◆ EXERCISE INSTRUCTIONS ◆
Return every line from the one with "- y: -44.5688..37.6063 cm" through the one with "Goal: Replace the", inclusive, exactly as it appears below.

::::::::::

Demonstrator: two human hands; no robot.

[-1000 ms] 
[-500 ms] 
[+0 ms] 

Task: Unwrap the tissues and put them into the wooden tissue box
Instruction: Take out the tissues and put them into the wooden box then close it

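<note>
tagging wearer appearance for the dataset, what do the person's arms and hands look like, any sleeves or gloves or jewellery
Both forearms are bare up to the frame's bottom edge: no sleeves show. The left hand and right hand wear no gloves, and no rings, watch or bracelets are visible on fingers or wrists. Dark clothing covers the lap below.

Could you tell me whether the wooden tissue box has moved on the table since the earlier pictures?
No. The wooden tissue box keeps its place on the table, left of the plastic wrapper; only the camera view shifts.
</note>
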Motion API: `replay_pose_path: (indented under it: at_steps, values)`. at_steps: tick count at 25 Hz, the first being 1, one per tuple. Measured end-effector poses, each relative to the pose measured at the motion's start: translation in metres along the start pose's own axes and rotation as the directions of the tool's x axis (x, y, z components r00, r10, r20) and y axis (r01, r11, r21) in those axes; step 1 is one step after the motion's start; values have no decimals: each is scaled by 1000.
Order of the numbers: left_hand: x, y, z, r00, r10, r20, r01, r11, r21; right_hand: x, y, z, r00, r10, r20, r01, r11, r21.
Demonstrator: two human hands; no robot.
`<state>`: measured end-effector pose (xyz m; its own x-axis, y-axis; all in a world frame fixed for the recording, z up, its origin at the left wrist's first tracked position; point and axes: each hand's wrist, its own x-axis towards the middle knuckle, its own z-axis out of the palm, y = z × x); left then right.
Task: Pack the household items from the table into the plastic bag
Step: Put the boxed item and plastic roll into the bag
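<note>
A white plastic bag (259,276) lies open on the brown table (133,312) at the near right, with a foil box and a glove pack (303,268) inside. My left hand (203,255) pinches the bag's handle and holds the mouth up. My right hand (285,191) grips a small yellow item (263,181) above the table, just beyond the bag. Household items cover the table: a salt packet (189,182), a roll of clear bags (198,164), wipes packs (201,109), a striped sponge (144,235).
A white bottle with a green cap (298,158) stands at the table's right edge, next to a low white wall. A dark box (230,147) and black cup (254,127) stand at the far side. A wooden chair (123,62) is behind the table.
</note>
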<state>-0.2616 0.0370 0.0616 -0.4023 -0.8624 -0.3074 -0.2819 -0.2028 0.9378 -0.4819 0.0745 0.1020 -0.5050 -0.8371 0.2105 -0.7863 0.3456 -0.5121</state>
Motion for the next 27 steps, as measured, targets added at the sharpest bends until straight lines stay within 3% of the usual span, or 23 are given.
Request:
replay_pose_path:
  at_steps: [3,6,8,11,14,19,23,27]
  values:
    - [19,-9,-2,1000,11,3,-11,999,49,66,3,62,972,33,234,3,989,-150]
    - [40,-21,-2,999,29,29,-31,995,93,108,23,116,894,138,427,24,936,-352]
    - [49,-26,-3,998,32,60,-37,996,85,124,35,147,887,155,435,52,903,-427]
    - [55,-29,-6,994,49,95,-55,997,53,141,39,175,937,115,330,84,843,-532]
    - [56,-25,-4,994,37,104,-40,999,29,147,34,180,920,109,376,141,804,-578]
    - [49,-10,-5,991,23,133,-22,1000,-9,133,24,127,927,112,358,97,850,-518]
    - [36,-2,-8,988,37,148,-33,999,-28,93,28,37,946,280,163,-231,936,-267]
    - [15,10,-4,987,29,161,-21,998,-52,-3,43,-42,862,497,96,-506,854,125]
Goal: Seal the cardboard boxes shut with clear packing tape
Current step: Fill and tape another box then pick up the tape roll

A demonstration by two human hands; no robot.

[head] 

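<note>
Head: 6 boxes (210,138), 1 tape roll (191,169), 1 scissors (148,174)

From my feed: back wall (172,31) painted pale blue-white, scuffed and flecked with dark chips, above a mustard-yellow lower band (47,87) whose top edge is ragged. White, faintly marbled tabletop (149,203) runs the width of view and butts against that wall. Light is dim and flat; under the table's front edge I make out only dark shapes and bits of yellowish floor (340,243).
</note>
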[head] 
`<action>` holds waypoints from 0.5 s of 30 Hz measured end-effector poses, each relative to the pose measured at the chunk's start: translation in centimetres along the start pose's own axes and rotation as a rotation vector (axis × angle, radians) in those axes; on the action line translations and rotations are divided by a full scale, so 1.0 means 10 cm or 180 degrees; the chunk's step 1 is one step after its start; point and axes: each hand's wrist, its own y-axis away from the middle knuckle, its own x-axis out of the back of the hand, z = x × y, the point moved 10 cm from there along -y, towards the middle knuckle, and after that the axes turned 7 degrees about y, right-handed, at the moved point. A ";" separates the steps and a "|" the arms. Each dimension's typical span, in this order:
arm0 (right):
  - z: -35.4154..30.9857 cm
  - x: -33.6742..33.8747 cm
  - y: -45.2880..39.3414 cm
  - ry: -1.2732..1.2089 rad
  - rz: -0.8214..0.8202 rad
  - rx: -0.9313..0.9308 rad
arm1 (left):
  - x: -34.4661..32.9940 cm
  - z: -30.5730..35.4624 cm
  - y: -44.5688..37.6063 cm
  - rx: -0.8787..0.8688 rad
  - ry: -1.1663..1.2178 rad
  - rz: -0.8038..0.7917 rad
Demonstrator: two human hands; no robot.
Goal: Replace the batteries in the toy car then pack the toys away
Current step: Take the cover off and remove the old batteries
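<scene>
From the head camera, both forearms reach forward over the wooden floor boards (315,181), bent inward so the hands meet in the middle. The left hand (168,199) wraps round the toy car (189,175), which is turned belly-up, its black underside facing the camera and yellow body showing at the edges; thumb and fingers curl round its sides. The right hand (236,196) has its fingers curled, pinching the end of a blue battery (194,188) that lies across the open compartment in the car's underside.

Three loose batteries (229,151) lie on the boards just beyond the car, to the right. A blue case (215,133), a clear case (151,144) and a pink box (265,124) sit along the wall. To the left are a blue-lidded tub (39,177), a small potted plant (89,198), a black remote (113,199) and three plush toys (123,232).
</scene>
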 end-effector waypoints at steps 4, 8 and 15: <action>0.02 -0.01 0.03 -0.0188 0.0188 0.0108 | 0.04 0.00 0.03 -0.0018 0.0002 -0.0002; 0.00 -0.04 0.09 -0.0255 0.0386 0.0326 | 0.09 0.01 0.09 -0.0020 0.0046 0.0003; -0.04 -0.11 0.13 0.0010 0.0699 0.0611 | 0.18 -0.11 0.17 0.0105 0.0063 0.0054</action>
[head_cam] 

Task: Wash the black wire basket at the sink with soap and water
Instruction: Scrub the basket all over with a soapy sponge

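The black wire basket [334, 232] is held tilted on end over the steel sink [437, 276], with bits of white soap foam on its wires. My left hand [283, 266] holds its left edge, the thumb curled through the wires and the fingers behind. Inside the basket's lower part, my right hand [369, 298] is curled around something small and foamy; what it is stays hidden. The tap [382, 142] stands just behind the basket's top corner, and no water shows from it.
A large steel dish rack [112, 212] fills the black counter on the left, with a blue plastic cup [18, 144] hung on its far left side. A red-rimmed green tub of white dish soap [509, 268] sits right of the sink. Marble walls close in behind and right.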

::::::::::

◆ RESPONSE FOR THIS EXERCISE ◆
  - y: -44.5688..37.6063 cm
  - rx: -0.8787..0.8688 rad
  - ry: -1.1663..1.2178 rad
  - rz: -0.8038..0.7917 rad
Demonstrator: two human hands; no robot.
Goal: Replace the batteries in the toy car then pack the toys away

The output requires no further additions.